Only 7% of Australian enterprises surveyed said they’ve redesigned workflows to incorporate AI, rather than simply adding AI tools, trailing AI leaders at 56%.

83% said they’ve participated in AI pilots within their organisation, but it took an average of 6.8 months after the pilot launch for it to begin providing value.

Workforce incentives to boost experimentation, trust, adoption

Australia falls behind on all workforce measures, receiving its lowest score on performance incentives that encourage employees to experiment with and use AI in their work (13% vs AI leaders on 59%).

Leading companies are 1.5 times as likely to provide the infrastructure required to support safe AI experimentation.

“Top performers cultivate the conditions for their teams to co-create with AI. This is a critical trust building exercise. Low trust among staff translates to low use, low impact and low value."

“AI isn’t just a technology rollout; it’s a workforce transformation challenge. Incentives motivate employees to create a pipeline of scalable solutions that align directly with the company’s priorities.”

Employees at AI-leading organisations are 2.1 times more likely to trust AI-generated insights and act on them in their day-to-day work.

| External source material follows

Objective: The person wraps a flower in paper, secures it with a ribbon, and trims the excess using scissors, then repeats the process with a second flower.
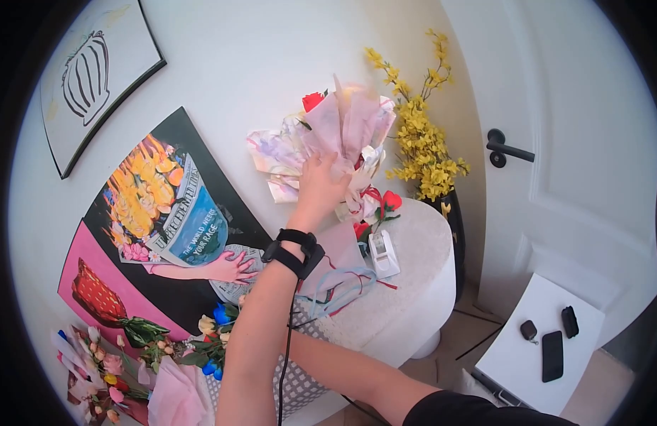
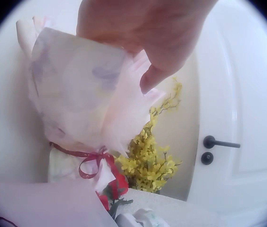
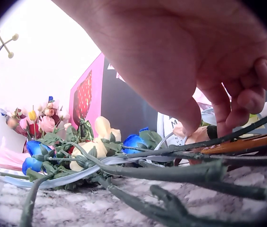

AI: The Engine for Reinvention

Top-performing companies treat AI as a reinvention engine to unlock high growth opportunities, spot emerging value pools, and expand into new markets by collaborating with partners beyond their core industry.

Our analysis revealed that capturing growth opportunities from industry convergence is the single strongest factor influencing AI‑driven financial performance.

However, Australian organisations reported the largest gaps compared to AI leaders in cross-sector collaboration (10% vs 50%) and using AI to improve business model transformation efforts (3% vs 59%).

“As industries continue to converge, Australian companies that use AI to sense where value is moving, and act decisively, will be best positioned to pull ahead. The rewards for responsible reinvention increase by deliberating moving into new products, services and business models,” said Gayan Benedict.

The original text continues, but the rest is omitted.